Rational Romantic Relationships, Part 1: Relationship Styles and Attraction Basics
Part of the Sequence: The Science of Winning at Life. Co-authored with Minda Myers and Hugh Ristik. Also see: Polyhacking.
When things fell apart between me (Luke) and my first girlfriend, I decided that kind of relationship wasn't ideal for me.
I didn't like the jealous feelings that had arisen within me. I didn't like the desperate, codependent 'madness' that popular love songs celebrate. I had moral objections to the idea of owning somebody else's sexuality, and to the idea of somebody else owning mine. Some of my culture's scripts for what a man-woman relationship should look like didn't fit my own goals very well.
I needed to design romantic relationships that made sense (decision-theoretically) for me, rather than simply falling into whatever relationship model my culture happened to offer. (The ladies of Sex and the City weren't too good with decision theory, but they certainly invested time figuring out which relationship styles worked for them.) For a while, this new approach led me into a series of short-lived flings. After that, I chose 4 months of contented celibacy. After that, polyamory. After that...
Anyway, the results have been wonderful. Rationality and decision theory work for relationships, too!

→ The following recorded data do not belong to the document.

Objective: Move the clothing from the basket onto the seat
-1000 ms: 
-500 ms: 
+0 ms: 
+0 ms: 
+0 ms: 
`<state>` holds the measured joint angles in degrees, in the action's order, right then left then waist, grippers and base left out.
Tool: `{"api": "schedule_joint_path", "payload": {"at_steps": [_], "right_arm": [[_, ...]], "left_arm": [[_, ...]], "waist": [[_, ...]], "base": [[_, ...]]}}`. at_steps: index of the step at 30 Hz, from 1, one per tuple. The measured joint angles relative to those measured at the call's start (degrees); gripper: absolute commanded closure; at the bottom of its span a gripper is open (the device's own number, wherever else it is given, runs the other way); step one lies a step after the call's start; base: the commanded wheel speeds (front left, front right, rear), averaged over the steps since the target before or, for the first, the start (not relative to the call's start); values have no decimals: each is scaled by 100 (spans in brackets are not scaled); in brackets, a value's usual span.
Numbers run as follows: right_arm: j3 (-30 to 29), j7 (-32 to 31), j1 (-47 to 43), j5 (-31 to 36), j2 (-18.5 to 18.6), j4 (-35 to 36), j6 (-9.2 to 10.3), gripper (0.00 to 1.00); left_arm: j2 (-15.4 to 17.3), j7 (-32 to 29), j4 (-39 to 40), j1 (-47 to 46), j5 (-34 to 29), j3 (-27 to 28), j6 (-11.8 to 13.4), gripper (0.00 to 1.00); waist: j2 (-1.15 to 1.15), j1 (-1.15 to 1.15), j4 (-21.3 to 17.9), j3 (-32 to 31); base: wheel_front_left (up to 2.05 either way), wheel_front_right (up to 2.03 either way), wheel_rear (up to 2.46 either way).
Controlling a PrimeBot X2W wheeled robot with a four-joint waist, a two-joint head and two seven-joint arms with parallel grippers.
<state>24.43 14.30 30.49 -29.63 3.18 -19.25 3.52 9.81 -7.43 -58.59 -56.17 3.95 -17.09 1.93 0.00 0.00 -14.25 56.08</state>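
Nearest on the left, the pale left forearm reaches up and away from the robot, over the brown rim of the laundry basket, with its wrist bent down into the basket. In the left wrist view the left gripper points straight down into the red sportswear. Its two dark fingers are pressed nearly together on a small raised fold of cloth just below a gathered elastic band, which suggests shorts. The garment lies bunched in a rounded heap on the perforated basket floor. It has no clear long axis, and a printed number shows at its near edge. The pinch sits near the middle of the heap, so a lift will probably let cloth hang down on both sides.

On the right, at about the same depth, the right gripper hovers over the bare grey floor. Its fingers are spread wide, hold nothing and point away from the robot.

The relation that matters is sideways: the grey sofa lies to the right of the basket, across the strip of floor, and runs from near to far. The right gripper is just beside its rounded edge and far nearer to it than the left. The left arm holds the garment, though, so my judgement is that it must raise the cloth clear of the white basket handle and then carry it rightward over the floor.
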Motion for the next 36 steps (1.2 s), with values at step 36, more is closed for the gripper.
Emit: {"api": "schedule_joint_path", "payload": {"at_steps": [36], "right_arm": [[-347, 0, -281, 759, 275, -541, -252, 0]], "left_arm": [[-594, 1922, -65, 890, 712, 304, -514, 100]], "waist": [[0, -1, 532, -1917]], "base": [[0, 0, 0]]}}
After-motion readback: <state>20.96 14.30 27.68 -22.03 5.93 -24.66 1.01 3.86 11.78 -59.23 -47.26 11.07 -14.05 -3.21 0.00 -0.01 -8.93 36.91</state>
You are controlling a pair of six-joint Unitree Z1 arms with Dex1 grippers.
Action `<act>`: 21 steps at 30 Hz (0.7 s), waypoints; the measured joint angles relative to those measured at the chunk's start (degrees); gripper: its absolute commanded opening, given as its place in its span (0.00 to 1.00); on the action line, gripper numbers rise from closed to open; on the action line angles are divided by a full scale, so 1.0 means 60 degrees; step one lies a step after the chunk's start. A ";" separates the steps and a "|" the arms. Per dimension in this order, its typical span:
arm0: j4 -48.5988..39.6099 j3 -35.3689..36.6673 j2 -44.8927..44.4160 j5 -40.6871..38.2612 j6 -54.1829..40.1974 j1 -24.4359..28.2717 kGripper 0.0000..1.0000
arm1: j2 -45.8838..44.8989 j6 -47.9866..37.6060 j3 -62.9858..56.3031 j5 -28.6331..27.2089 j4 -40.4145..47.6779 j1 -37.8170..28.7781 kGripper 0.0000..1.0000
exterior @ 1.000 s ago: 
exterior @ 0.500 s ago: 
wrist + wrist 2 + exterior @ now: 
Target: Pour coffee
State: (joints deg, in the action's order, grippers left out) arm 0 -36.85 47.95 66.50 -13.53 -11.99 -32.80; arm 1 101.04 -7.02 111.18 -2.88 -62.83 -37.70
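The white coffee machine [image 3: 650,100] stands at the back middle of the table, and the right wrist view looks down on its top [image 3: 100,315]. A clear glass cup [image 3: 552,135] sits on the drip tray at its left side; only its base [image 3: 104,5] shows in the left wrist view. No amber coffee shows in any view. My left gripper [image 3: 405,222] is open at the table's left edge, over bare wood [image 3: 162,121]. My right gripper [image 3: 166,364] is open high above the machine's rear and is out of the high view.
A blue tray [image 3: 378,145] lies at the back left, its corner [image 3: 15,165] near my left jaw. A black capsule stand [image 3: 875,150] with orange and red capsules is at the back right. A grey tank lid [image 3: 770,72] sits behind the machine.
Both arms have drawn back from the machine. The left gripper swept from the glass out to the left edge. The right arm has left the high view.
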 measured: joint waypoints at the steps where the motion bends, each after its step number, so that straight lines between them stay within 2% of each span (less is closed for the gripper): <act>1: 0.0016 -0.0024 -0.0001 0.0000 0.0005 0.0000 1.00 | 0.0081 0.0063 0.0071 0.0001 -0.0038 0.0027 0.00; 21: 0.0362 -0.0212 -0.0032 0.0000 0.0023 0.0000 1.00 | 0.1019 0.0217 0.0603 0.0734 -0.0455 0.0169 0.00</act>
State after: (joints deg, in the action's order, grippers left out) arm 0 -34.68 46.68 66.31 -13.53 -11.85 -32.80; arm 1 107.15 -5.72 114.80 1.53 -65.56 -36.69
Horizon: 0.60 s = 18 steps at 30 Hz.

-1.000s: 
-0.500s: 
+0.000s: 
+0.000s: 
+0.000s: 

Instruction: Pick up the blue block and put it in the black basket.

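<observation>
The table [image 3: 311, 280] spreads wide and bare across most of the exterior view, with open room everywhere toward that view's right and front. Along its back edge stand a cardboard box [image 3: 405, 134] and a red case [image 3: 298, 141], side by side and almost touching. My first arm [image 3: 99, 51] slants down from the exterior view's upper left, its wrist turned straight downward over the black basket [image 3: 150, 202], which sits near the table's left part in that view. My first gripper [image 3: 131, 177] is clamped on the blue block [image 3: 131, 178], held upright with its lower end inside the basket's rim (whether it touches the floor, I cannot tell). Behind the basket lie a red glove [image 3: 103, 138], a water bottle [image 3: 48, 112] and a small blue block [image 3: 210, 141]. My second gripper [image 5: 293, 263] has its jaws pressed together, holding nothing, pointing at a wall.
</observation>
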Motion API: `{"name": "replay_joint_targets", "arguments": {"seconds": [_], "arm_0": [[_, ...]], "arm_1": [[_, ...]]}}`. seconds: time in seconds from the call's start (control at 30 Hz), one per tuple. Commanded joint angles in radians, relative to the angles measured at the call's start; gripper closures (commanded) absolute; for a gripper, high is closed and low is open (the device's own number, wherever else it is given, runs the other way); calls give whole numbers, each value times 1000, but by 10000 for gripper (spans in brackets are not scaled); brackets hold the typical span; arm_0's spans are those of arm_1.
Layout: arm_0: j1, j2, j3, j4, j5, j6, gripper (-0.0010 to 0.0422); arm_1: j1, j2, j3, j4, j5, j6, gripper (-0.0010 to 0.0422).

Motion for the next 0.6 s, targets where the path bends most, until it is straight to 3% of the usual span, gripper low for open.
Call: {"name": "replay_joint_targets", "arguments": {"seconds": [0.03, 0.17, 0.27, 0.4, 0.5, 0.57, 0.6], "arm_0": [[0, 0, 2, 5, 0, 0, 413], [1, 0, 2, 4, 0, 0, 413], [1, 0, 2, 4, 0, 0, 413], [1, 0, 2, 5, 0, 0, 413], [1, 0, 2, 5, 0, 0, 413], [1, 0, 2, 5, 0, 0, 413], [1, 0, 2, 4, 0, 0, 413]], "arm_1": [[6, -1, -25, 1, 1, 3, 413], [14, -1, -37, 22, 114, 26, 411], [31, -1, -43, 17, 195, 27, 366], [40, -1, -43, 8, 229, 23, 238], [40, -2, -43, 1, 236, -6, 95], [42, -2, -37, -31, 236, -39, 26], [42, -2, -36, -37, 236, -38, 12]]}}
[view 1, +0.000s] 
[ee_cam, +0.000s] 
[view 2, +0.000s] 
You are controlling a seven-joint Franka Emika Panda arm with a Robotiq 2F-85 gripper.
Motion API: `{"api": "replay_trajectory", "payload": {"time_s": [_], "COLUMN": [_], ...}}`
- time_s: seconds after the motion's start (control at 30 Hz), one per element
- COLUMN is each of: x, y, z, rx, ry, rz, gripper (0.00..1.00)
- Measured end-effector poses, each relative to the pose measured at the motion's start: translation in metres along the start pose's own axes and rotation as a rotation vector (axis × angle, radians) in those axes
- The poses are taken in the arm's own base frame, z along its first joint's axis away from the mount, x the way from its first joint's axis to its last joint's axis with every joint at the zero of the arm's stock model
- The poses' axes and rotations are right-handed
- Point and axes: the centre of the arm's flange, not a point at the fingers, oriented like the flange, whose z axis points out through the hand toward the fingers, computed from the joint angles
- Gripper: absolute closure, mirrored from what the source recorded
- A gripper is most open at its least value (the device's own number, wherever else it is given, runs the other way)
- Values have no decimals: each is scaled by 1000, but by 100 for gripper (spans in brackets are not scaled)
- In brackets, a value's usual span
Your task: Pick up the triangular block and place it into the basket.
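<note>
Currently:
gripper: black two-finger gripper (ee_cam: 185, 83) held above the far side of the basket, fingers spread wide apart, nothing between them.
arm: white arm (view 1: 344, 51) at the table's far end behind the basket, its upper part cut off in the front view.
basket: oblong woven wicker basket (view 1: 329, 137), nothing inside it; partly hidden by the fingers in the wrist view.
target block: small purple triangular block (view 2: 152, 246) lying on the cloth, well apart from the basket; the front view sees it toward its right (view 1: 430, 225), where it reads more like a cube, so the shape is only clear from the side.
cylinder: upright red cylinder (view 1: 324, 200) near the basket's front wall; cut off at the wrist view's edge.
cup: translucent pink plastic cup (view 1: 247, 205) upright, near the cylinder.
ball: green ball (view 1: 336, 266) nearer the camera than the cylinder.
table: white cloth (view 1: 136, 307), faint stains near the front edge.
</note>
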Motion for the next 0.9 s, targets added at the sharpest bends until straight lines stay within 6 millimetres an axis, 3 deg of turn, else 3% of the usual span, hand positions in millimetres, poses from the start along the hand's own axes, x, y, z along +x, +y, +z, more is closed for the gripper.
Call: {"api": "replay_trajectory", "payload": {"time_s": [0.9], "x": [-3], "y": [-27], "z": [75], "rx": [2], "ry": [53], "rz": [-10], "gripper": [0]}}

We humans compartmentalize by default. Brains don't automatically enforce belief propagation, and aren't configured to do so. Cached thoughts and cached selves can remain even after one has applied the lessons of the core sequences to particular parts of one's life. That's why it helps to explicitly examine what happens when you apply rationality to new areas of your life — from disease to goodness to morality. Today, we apply rationality to relationships.
The Golem
Anthony Ravenscroft writing on why it is important, in a relationship, to honestly communicate your grievances to the other person:
If you don't present your gripes to the responsible party, you cannot humanly bury those complaints - it's just not possible to "forget" about something that has hurt or stung you. Actually, you are probably "testing" these complaints against your experience of the person, trying to figure out what they would say, how they would react. You create a simulacrum in order to argue this all out in your head, and thus to avoid unpleasantness. Certain conclusions are made, which you file away. When another problem comes up, you then test this against your estimates of the person, which have been expanded by your previous guesswork.
Eventually, you will have created this huge guesswork of assumptions, which are so far removed from the actual person that they likely have no bearing on the reality. I call this "a golem made of boxes", a warehouse-sized beast that has nothing to do with the simple small human being from which it is supposedly modeled.
When I have had such a golem used against me, I was told by my lover that she had kept a rather ugly situation from me "because I know how you'd react." I described to her exactly what the situation was, as I'd pieced it together very accurately (you can do this with the actions of humans, not the humans themselves). She was stunned. When I described for her how the root assumptions she had made were very largely off the mark, she actually became very angry with me, defending the golem as though it represented the truth, and therefore I must be lying! In the end, she could have better determined my reaction from writing down the possibilities on slips of paper and choosing one out of a hat. ...
The golem is handy, but almost entirely dishonest. It begins from faulty (incomplete, biased) data, and runs rapidly downhill from there.
The map and the territory. How have you had the golem used against you? When have you, yourselves, made the mistake of resorting to a golem and had it blow in your face?